SELECT COUNT(*) vs DMVs to get row count

  • Is this an accurate way to get row count?

    SELECT

    t.name table_name,

    s.name schema_name,

    p.rows AS total_rows

    FROM sys.tables t

    join sys.schemas s on (t.schema_id = s.schema_id)

    join sys.partitions p on (t.object_id = p.object_id)

    WHERE p.index_id in (0,1) AND t.name='MyTable' AND p.rows=0

    vs the old and simple, SELECT COUNT(*) ? ...

    I'm about to query hundreds of databases to get row count for a particular table. The 2nd one looks more resource intensive to me, but I want to be sure the DMV provides accurate row information.

    Thanks in advance.

  • sql-lover (4/10/2015)


    Is this an accurate way to get row count?

    SELECT

    t.name table_name,

    s.name schema_name,

    p.rows AS total_rows

    FROM sys.tables t

    join sys.schemas s on (t.schema_id = s.schema_id)

    join sys.partitions p on (t.object_id = p.object_id)

    WHERE p.index_id in (0,1) AND t.name='MyTable' AND p.rows=0

    vs the old and simple, SELECT COUNT(*) ? ...

    I'm about to query hundreds of databases to get row count for a particular table. The 2nd one looks more resource intensive to me, but I want to be sure the DMV provides accurate row information.

    Thanks in advance.

    If ALL of your statistics are refreshed first this should return an accurate count...or really close in nearly every circumstance. Meaning that if the stats are fresh the row count is not likely to be off by more than a small handfull on a couple of tables. If something happens between the index refresh and your query they may be off by a few rows. If 100% accuracy is not critical this is fine. If you need pinpoint accuracy you will need to count the rows.

    _______________________________________________________________

    Need help? Help us help you.

    Read the article at http://www.sqlservercentral.com/articles/Best+Practices/61537/ for best practices on asking questions.

    Need to split a string? Try Jeff Modens splitter http://www.sqlservercentral.com/articles/Tally+Table/72993/.

    Cross Tabs and Pivots, Part 1 – Converting Rows to Columns - http://www.sqlservercentral.com/articles/T-SQL/63681/
    Cross Tabs and Pivots, Part 2 - Dynamic Cross Tabs - http://www.sqlservercentral.com/articles/Crosstab/65048/
    Understanding and Using APPLY (Part 1) - http://www.sqlservercentral.com/articles/APPLY/69953/
    Understanding and Using APPLY (Part 2) - http://www.sqlservercentral.com/articles/APPLY/69954/

  • I use a slightly different query. I like to get the rows from the sys.dm_db_partition_stats

    SELECT

    so.name as TableName

    ,ps.row_count as TotalRows

    FROM sys.dm_db_partition_stats ps

    LEFT JOIN sys.objects so

    ON ps.object_id=so.object_id

    WHERE

    so.name='TableName'

    and ps.index_id = 1;

    James Phillips
    Sr.

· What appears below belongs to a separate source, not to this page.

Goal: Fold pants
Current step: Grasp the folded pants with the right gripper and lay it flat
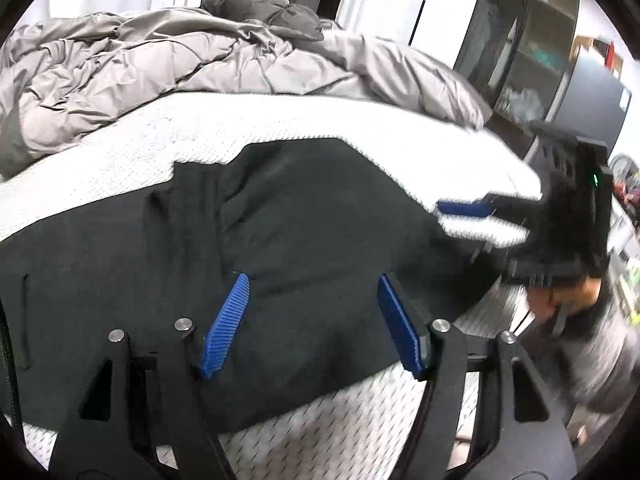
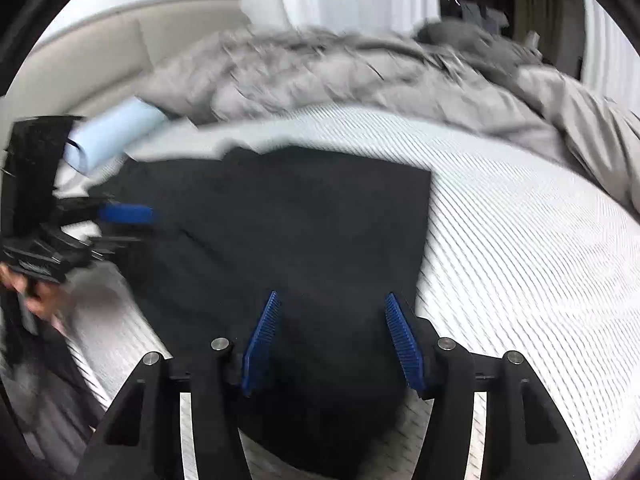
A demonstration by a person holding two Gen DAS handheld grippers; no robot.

Consultant
    Pragmatic Works

  • Thanks for the responses so far.

    I need 100% certainty. The DMV/count is needed to identify the table(s) with an empty set. A massive DDL change will be deployed against those tables with zero rows and it will be done live. But! ... If there are rows, means an specific application module is active for that client and the DDL should not touch that table so changes should be perform on that client during the maintenance window only.

    But I had the feeling that statistics increases the accuracy of the DMV. It seems that I was right.

    So going back to my original question. If I want to be 100% sure that the table has zero rows, should I use COUNT(*) instead?

  • Quick suggestion, simplify the query, the difference between the first and the second is 50%

    😎

    SELECT

    t.name table_name,

    s.name schema_name,

    p.rows AS total_rows

    FROM sys.tables t

    join sys.schemas s on (t.schema_id = s.schema_id)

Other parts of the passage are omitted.